Above the gate on the front of the garden is a balakhaneh, and from its windows and doors one can command the whole horizon. Here we are at the upper end of the long street which runs like a yellow narrowing riband between the dark groves, and exactly along it now glows the setting sun.

The canals of the garden converge into two channels, each of which waters a side of the oasis ; side branches are given off from both to the fields and gardens, and the system is so arranged that various areas are irrigated in turn. Now the whole supply of one canal was conducted to the highest field, which in a short time was under water ; then the water is led into the next field, and so on, down to the lowest margin of Tebbes.

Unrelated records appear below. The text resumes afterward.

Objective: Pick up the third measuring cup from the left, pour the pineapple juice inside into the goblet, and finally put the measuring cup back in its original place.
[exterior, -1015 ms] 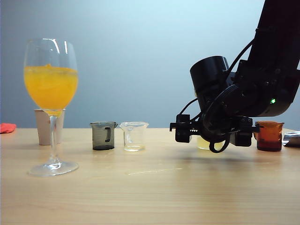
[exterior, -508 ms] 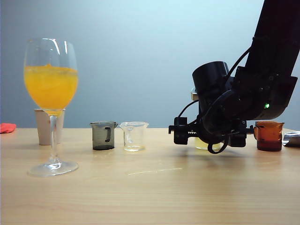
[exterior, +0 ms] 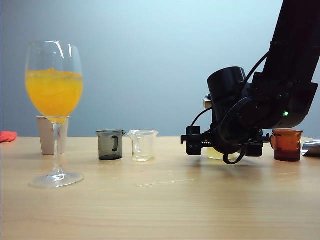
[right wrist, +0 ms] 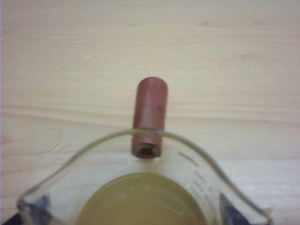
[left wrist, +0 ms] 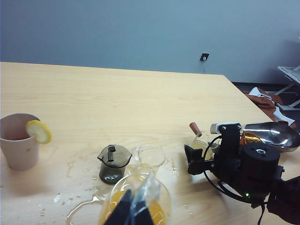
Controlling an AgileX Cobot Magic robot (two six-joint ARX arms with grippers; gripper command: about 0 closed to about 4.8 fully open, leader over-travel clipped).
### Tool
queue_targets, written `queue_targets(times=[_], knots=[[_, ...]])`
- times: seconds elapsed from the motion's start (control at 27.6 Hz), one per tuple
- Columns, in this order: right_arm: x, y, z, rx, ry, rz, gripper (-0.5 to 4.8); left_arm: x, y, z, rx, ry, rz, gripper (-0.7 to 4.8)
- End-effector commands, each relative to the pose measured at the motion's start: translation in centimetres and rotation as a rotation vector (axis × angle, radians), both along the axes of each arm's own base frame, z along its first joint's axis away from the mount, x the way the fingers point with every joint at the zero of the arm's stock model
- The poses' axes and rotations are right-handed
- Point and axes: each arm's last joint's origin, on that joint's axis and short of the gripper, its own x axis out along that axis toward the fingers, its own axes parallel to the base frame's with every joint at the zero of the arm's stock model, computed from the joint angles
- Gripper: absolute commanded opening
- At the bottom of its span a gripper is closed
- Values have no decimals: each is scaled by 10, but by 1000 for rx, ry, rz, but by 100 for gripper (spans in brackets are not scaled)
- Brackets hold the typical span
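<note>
The third measuring cup (right wrist: pixel 154 140) is a clear flared cup with a brown stub handle (right wrist: pixel 149 117). It holds pale pineapple juice (right wrist: pixel 140 201). My right gripper (right wrist: pixel 133 213) is open, with a finger on each side of the cup. From the exterior view the gripper (exterior: pixel 225 146) hides most of that cup (exterior: pixel 215 153), which stands on the table. The goblet (exterior: pixel 54 95) stands at the left, its bowl holding orange drink. In the left wrist view my left gripper (left wrist: pixel 133 211) looks shut in front of the goblet's rim (left wrist: pixel 161 192). It is out of the exterior view.
A smoky grey cup (exterior: pixel 110 145) and a clear cup (exterior: pixel 143 145) stand between the goblet and the right arm. An amber cup (exterior: pixel 287 145) sits right of the gripper. A paper cup (left wrist: pixel 18 140) carries a lemon slice. A metal bowl (left wrist: pixel 272 133) is nearby. Spilled drops (left wrist: pixel 93 206) wet the wood.
The right gripper has shifted a little to the right, turned slightly and come level around the cup. The cups, the goblet and the left arm have kept still.
</note>
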Motion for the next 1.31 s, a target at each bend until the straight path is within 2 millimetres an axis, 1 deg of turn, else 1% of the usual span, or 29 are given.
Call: queue_targets(times=[0.04, 0.15, 0.25, 0.29, 0.33, 0.54, 0.62, 0.73, 0.76, 0.87, 0.91, 0.98, 1.02, 1.05, 1.12, 1.16, 1.27, 1.31], knots=[[1, 1, 3, -12, -14, 9, 472, -1, 0, 3, -1, -23, -4, -5], [1, 1, 3, -12, -14, 9, 470, -1, 0, 3, -1, -23, -4, -5], [1, 1, 3, -12, -14, 8, 436, -1, 0, 3, -1, -23, -4, -5], [1, 0, 3, -12, -14, 7, 416, -1, 0, 3, -1, -23, -4, -5], [1, 0, 3, -12, -14, 7, 411, -1, 0, 3, -1, -23, -4, -5], [3, -4, 3, -12, -15, -4, 407, -1, 0, 3, -1, -22, -4, -5], [4, -6, 3, -11, -15, -8, 383, -1, 0, 3, -1, -22, -5, -5], [4, -6, 3, -12, -14, -9, 326, -1, 0, 3, -1, -23, -5, -5], [4, -6, 3, -12, -14, -8, 295, -1, 0, 3, -1, -23, -4, -5], [4, -6, 3, -10, -13, -2, 290, -1, 0, 3, -1, -23, -5, -5], [4, -5, 3, -7, -11, 8, 266, -1, 0, 3, -1, -23, -4, -5], [4, -5, 3, -6, -11, 13, 180, -1, 0, 3, -1, -23, -4, -5], [4, -5, 3, -6, -11, 13, 127, -1, 0, 3, -1, -23, -4, -5], [4, -5, 3, -6, -11, 13, 92, -1, 0, 3, -1, -23, -4, -5], [4, -5, 3, -5, -11, 13, 45, -1, 0, 3, -1, -23, -4, -5], [4, -5, 3, -5, -12, 13, 30, -1, 0, 3, -1, -23, -4, -5], [5, -5, 6, 2, -27, 14, -6, -1, 0, 3, -1, -22, -4, -5], [4, -5, 8, 5, -32, 14, -6, -1, 0, 3, -1, -22, -4, -5]])
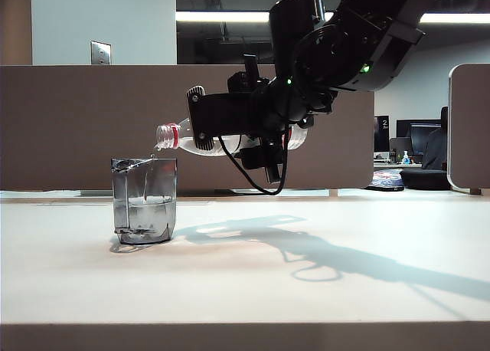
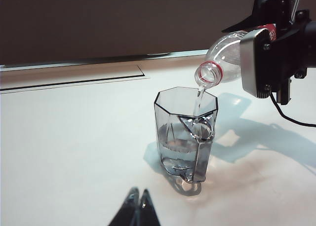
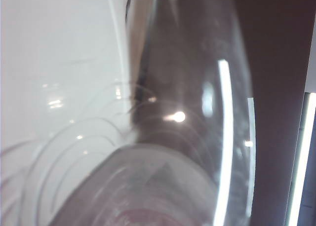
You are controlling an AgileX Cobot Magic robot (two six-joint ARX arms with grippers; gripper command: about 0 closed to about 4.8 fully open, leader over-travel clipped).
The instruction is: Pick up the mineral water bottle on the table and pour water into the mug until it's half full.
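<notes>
Both fingers of the right gripper (image 1: 230,117) are clamping the mineral water bottle (image 1: 184,136), holding it nearly level above the table (image 1: 306,290) with its mouth over the mug (image 1: 144,200), left of centre. Water (image 2: 199,96) is streaming into the mug. Nearer the camera, the left gripper (image 2: 138,199) is hovering apart, fingertips pressed together and holding nothing.

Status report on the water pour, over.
Right gripper clamped on mineral water bottle, tipped over mug. Water streaming in, mug partly filled. Left gripper shut, off to the side. Nothing obstructing.
</notes>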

Some men in black lambskin caps, dark roomy coats, wide trousers and slippers, enter the garden in festal procession, each bearing a vessel, and place before my tent two loaves of sugar, a bowl of honey, bowls and jugs of sweet and sour milk, dates, roghan, and bread—this is the Governor's dastarkhan or gift of welcome. The evening wind is cool after the warm day, and the brazier is acceptable. The singing-birds which twittered in the palms are silent and seek their nests. The jackals start

a melancholy serenade, and one has only to commence his long-drawn-out dismal laugh to start a thousand others, and so the soft, plaintive song of the desert vibrates through the night. The canals murmur pleasantly, overpowering the voices from the men's tent. The sky is perfectly clear, and the stars shine with great brilliance. The palms stand out in dark outline, spreading their dark fingers like emblems of peace over our tents, and their hard parchment-like leaves rustle and rattle as the desert wind whistles through them.